> [Task item]: Pull out of the data below the stretch of lines bounded by the one containing "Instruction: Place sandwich" and the one containing "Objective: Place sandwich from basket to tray", both bounds included, unchanged.

*** Opening of Material to process ***

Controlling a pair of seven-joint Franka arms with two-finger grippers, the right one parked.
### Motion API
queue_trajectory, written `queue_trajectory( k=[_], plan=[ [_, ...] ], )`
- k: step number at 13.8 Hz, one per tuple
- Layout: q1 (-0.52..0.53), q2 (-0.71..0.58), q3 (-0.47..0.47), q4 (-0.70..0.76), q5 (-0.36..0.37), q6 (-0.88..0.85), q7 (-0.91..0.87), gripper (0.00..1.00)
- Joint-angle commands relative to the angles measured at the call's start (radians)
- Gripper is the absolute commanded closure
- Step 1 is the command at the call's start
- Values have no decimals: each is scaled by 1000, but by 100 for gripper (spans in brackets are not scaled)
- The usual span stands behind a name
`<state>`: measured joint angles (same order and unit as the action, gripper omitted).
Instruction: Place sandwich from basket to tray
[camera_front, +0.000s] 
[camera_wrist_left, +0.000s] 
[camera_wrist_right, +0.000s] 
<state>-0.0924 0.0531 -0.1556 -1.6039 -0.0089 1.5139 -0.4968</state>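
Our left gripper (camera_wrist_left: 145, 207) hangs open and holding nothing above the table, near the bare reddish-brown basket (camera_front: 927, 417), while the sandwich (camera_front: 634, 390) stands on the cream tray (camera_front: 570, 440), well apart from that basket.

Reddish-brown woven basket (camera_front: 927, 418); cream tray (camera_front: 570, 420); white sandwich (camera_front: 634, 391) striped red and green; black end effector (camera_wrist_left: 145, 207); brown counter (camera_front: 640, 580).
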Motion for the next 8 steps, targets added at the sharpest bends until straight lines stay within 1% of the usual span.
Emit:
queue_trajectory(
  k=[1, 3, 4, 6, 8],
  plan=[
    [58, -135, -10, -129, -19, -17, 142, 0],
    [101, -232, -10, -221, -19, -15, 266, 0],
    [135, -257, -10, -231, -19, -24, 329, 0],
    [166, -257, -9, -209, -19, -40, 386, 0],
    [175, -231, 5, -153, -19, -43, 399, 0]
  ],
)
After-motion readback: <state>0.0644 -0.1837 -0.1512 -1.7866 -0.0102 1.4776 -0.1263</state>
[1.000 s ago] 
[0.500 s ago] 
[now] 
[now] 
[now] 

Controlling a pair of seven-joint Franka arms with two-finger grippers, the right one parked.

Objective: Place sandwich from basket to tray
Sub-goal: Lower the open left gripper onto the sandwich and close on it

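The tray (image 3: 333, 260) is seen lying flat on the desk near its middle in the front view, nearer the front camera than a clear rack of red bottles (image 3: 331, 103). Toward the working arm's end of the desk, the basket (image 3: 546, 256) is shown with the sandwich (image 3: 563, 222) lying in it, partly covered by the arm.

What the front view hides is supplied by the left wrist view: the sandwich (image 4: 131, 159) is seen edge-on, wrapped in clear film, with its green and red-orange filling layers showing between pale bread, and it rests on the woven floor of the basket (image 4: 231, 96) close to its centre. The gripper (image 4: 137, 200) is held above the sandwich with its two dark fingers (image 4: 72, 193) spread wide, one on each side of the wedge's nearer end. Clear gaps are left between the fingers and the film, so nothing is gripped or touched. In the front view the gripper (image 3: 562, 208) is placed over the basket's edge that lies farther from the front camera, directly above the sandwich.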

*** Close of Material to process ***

> [Result of this exercise]:
Instruction: Place sandwich from basket to tray
[camera_front, +0.000s] 
[camera_wrist_left, +0.000s] 
[camera_wrist_right, +0.000s] 
<state>-0.0924 0.0531 -0.1556 -1.6039 -0.0089 1.5139 -0.4968</state>
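Our left gripper (camera_wrist_left: 145, 207) hangs open and holding nothing above the table, near the bare reddish-brown basket (camera_front: 927, 417), while the sandwich (camera_front: 634, 390) stands on the cream tray (camera_front: 570, 440), well apart from that basket.

Reddish-brown woven basket (camera_front: 927, 418); cream tray (camera_front: 570, 420); white sandwich (camera_front: 634, 391) striped red and green; black end effector (camera_wrist_left: 145, 207); brown counter (camera_front: 640, 580).
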Motion for the next 8 steps, targets added at the sharpest bends until straight lines stay within 1% of the usual span.
Emit:
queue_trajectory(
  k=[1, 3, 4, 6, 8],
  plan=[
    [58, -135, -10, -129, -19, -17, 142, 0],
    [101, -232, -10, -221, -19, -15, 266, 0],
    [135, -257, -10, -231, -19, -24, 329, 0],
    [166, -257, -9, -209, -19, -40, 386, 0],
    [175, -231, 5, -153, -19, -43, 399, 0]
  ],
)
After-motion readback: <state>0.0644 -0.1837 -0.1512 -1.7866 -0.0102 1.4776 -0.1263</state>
[1.000 s ago] 
[0.500 s ago] 
[now] 
[now] 
[now] 

Controlling a pair of seven-joint Franka arms with two-finger grippers, the right one parked.

Objective: Place sandwich from basket to tray

The work on this exercise is complete.